From the listing below, copy out every line where the word "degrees" appears.

__________

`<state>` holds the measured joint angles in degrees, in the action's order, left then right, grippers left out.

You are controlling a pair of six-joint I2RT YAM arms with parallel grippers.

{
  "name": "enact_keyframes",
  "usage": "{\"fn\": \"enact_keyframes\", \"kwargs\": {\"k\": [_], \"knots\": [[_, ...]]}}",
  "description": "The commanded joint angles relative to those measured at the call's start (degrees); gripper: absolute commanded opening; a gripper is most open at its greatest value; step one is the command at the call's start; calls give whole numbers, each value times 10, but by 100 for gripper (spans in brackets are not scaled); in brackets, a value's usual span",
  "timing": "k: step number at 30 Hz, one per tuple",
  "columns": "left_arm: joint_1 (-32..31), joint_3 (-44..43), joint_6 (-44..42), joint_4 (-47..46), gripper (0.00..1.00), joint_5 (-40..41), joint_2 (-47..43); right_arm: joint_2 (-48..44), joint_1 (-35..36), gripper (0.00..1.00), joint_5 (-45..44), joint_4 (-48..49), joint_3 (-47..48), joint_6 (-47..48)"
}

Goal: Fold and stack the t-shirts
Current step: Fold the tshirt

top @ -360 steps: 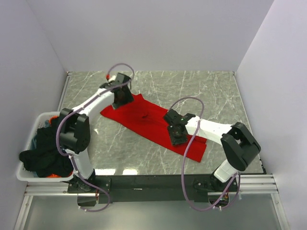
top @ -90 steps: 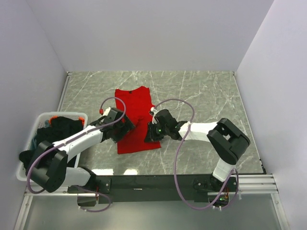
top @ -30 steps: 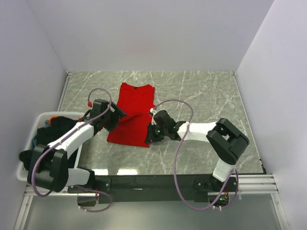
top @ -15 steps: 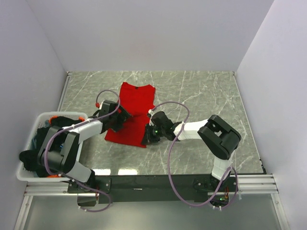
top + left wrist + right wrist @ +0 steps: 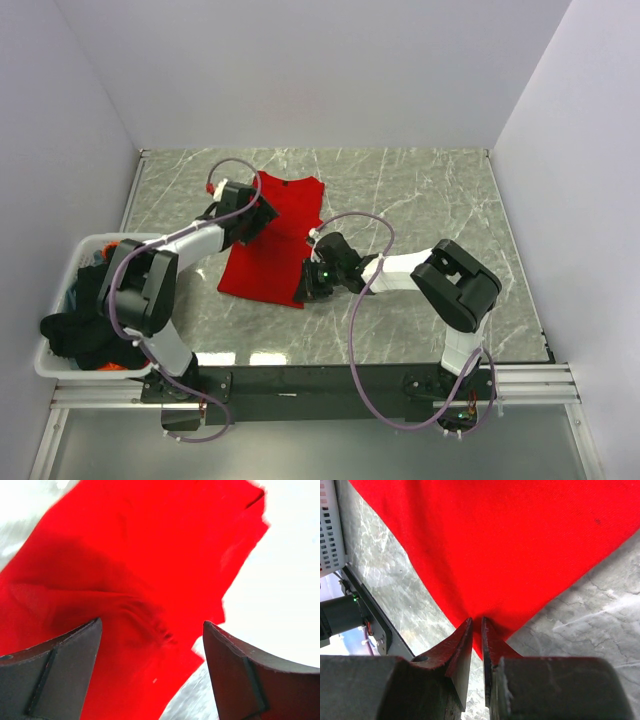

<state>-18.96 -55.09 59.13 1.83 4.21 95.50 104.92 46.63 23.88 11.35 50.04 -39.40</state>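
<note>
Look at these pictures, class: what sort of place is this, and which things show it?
Probably a robotics lab test cell: plain white walls box in a marble-patterned table, two robot arms are bolted at its near edge, and a red t-shirt lies near a basket of clothes.

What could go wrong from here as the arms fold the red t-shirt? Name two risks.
1. The right jaws pinch only the near corner tip of the red t-shirt; it may slip free when lifted.
2. The left jaws hang open over a bunched crease; closing there could trap wrinkles and skew the fold.
</note>
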Motion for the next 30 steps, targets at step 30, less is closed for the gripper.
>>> {"fn": "enact_keyframes", "kwargs": {"k": [30], "knots": [[2,84,-71,242,65,11,-114,45,-7,30,-9,-178,101,-2]]}}
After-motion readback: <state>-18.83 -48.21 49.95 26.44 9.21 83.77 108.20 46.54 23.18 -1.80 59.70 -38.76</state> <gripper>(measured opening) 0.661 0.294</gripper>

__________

Reply
`<state>` holds the measured joint angles in degrees, in the action's order, left then right, grippers left out.
  "description": "The commanded joint angles relative to those measured at the call's start (degrees); gripper: absolute commanded opening; a gripper is most open at its greatest value; step one is the command at the call's start; calls give whole numbers, each value times 10, but by 100 for gripper (spans in brackets are not scaled); in brackets, a value's usual span",

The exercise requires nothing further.